* EXERCISE BRIEF: Word for word, restate the entries that follow.

* RECORD SET:
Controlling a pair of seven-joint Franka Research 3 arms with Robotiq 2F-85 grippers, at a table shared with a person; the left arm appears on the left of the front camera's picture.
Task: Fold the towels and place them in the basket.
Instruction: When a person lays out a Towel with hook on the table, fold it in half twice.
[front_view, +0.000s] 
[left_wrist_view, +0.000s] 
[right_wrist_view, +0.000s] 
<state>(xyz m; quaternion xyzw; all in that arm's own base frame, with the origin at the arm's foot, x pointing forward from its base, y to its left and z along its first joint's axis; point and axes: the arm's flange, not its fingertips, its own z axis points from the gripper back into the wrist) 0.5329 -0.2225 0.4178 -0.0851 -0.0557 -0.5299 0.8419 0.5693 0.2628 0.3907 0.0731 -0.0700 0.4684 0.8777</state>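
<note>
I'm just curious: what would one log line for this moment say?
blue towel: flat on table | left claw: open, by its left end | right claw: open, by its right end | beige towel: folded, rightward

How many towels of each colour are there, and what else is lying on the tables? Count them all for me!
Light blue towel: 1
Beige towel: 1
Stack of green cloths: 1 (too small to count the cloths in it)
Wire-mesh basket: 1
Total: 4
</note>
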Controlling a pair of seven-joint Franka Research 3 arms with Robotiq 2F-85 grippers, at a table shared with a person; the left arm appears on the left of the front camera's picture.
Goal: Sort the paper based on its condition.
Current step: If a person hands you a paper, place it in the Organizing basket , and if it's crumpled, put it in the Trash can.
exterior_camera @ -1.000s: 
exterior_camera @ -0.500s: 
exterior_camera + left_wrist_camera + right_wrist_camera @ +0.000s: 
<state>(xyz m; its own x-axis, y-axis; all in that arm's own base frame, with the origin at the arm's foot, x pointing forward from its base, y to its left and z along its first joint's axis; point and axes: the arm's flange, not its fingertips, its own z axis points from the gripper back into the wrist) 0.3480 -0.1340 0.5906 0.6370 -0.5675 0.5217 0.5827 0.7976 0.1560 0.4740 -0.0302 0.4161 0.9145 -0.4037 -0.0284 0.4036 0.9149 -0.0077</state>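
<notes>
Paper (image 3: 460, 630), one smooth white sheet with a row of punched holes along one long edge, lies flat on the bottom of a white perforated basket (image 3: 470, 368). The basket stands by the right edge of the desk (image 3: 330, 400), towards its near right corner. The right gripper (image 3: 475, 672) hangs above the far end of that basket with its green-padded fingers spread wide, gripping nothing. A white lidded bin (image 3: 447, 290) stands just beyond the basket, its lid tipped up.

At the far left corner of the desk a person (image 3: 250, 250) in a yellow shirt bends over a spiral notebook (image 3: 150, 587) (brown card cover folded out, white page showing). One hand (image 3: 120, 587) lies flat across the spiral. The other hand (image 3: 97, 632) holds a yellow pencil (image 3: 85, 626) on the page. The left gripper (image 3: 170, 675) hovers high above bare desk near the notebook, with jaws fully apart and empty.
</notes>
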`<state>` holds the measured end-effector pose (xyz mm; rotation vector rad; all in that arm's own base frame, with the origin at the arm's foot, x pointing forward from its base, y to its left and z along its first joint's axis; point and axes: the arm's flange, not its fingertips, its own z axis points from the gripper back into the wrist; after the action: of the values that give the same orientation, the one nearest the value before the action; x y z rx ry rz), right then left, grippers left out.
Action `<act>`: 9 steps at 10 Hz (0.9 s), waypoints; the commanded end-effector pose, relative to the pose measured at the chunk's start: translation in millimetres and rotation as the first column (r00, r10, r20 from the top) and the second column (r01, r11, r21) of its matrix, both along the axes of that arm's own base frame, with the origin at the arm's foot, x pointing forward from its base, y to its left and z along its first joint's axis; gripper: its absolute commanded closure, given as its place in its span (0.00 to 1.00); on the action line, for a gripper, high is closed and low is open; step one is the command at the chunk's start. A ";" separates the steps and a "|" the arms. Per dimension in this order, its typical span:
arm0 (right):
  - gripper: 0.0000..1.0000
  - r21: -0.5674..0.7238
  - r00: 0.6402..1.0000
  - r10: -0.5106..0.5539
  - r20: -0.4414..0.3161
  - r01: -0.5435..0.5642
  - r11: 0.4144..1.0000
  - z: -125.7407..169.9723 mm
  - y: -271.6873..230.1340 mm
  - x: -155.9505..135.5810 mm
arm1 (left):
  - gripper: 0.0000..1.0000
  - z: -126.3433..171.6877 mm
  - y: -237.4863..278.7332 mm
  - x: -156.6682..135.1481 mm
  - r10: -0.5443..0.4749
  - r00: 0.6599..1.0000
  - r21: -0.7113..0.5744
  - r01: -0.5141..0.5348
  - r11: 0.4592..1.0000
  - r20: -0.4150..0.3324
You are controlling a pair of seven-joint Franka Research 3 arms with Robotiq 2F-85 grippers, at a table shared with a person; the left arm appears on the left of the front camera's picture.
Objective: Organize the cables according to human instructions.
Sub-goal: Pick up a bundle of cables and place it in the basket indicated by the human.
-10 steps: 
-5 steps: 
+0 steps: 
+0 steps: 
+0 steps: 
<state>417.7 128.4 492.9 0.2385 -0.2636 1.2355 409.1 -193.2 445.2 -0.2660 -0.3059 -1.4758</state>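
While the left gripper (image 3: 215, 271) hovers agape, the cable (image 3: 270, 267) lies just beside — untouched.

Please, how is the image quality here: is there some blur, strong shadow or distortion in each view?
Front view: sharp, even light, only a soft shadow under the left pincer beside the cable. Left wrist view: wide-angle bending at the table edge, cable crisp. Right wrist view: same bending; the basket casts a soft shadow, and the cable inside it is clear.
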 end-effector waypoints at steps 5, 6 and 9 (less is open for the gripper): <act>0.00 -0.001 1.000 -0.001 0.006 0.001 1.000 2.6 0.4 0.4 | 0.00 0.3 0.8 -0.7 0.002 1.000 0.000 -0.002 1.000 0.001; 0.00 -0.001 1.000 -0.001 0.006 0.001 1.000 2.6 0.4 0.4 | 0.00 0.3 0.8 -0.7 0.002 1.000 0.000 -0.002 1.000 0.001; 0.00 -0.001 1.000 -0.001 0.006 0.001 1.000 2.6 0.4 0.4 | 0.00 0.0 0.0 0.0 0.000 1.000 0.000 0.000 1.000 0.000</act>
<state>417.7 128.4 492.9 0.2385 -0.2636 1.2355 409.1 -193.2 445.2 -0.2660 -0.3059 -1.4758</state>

* EXERCISE OUTPUT:
Controlling a pair of seven-joint Franka Research 3 arms with Robotiq 2F-85 grippers, at a table shared with a person; the left arm appears on the left of the front camera's picture.
Task: Fold the towels and place them in the basket.
Instruction: When a person lays out a Towel with hook on the table, fold it in half twice.
[front_view, +0.000s] 
[left_wrist_view, +0.000s] 
[right_wrist_view, +0.000s] 
<state>(xyz m; quaternion xyzw; all in that arm's own base frame, with the origin at the arm's foot, x pointing forward from its base, y to its left and z along its first joint's axis; point and axes: the arm's flange, not its fingertips, its own z axis points from the gripper back into the wrist) 0.5329 -0.2225 0.4178 -0.0851 -0.0557 -0.5299 0.8419 0.5693 0.2628 0.3907 0.0731 -0.0700 0.4684 0.8777</state>
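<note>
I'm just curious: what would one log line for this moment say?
blue towel: flat on table | left claw: open, by its left end | right claw: open, by its right end | beige towel: folded, rightward

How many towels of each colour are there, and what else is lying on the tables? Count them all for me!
Light blue towel: 1
Beige towel: 1
Stack of green cloths: 1 (too small to count the cloths in it)
Wire-mesh basket: 1
Total: 4
</note>
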Controlling a pair of seven-joint Franka Research 3 arms with Robotiq 2F-85 grippers, at a table shared with a person; the left arm appears on the left of the front camera's picture.
Goal: Sort the paper based on its condition.
Current step: If a person hands you a paper, place it in the Organizing basket , and if it's crumpled, put it in the Trash can.
exterior_camera @ -1.000s: 
exterior_camera @ -0.500s: 
exterior_camera + left_wrist_camera + right_wrist_camera @ +0.000s: 
<state>(xyz m; its own x-axis, y-axis; all in that arm's own base frame, with the origin at the arm's foot, x pointing forward from its base, y to its left and z along its first joint's axis; point and axes: the arm's flange, not its fingertips, its own z axis points from the gripper back into the wrist) 0.3480 -0.1340 0.5906 0.6370 -0.5675 0.5217 0.5827 0.7976 0.1560 0.4740 -0.0302 0.4161 0.9145 -0.4037 -0.0284 0.4036 0.9149 -0.0077</state>
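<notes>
Paper (image 3: 460, 630), one smooth white sheet with a row of punched holes along one long edge, lies flat on the bottom of a white perforated basket (image 3: 470, 368). The basket stands by the right edge of the desk (image 3: 330, 400), towards its near right corner. The right gripper (image 3: 475, 672) hangs above the far end of that basket with its green-padded fingers spread wide, gripping nothing. A white lidded bin (image 3: 447, 290) stands just beyond the basket, its lid tipped up.

At the far left corner of the desk a person (image 3: 250, 250) in a yellow shirt bends over a spiral notebook (image 3: 150, 587) (brown card cover folded out, white page showing). One hand (image 3: 120, 587) lies flat across the spiral. The other hand (image 3: 97, 632) holds a yellow pencil (image 3: 85, 626) on the page. The left gripper (image 3: 170, 675) hovers high above bare desk near the notebook, with jaws fully apart and empty.
</notes>
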`<state>` holds the measured end-effector pose (xyz mm; rotation vector rad; all in that arm's own base frame, with the origin at the arm's foot, x pointing forward from its base, y to its left and z along its first joint's axis; point and axes: the arm's flange, not its fingertips, its own z axis points from the gripper back into the wrist; after the action: of the values that give the same orientation, the one nearest the value before the action; x y z rx ry rz), right then left, grippers left out.
Action `<act>`: 9 steps at 10 Hz (0.9 s), waypoints; the commanded end-effector pose, relative to the pose measured at the chunk's start: translation in millimetres and rotation as the first column (r00, r10, r20 from the top) and the second column (r01, r11, r21) of its matrix, both along the axes of that arm's own base frame, with the origin at the arm's foot, x pointing forward from its base, y to its left and z along its first joint's axis; gripper: its absolute commanded closure, given as its place in its span (0.00 to 1.00); on the action line, for a gripper, high is closed and low is open; step one is the command at the chunk's start. A ";" separates the steps and a "|" the arms. Per dimension in this order, its typical span:
arm0 (right):
  - gripper: 0.0000..1.0000
  - r21: -0.5674..0.7238
  - r00: 0.6402..1.0000
  - r10: -0.5106..0.5539
  - r20: -0.4414..0.3161
  - r01: -0.5435..0.5642
  - r11: 0.4144..1.0000
  - z: -125.7407..169.9723 mm
  - y: -271.6873..230.1340 mm
  - x: -155.9505..135.5810 mm
arm1 (left):
  - gripper: 0.0000..1.0000
  - z: -126.3433..171.6877 mm
  - y: -237.4863..278.7332 mm
  - x: -156.6682..135.1481 mm
  - r10: -0.5443..0.4749
  - r00: 0.6599..1.0000
  - r21: -0.7113..0.5744
  - r01: -0.5141..0.5348
  - r11: 0.4592..1.0000
  - r20: -0.4150..0.3324
You are controlling a pair of seven-joint Franka Research 3 arms with Robotiq 2F-85 grippers, at a table shared with a person; the left arm appears on the left of the front camera's picture.
Objective: Organize the cables according to human instructions.
Sub-goal: Pick up a bundle of cables and place it in the basket indicated by the human.
-10 steps: 
-5 steps: 
+0 steps: 
+0 steps: 
+0 steps: 
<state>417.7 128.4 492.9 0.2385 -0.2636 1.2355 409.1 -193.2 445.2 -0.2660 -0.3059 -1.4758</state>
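While the left gripper (image 3: 215, 271) hovers agape, the cable (image 3: 270, 267) lies just beside — untouched.

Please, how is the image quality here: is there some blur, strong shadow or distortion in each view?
Front view: sharp, even light, only a soft shadow under the left pincer beside the cable. Left wrist view: wide-angle bending at the table edge, cable crisp. Right wrist view: same bending; the basket casts a soft shadow, and the cable inside it is clear.
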 end-effector waypoints at steps 5, 6 and 9 (less is open for the gripper): <act>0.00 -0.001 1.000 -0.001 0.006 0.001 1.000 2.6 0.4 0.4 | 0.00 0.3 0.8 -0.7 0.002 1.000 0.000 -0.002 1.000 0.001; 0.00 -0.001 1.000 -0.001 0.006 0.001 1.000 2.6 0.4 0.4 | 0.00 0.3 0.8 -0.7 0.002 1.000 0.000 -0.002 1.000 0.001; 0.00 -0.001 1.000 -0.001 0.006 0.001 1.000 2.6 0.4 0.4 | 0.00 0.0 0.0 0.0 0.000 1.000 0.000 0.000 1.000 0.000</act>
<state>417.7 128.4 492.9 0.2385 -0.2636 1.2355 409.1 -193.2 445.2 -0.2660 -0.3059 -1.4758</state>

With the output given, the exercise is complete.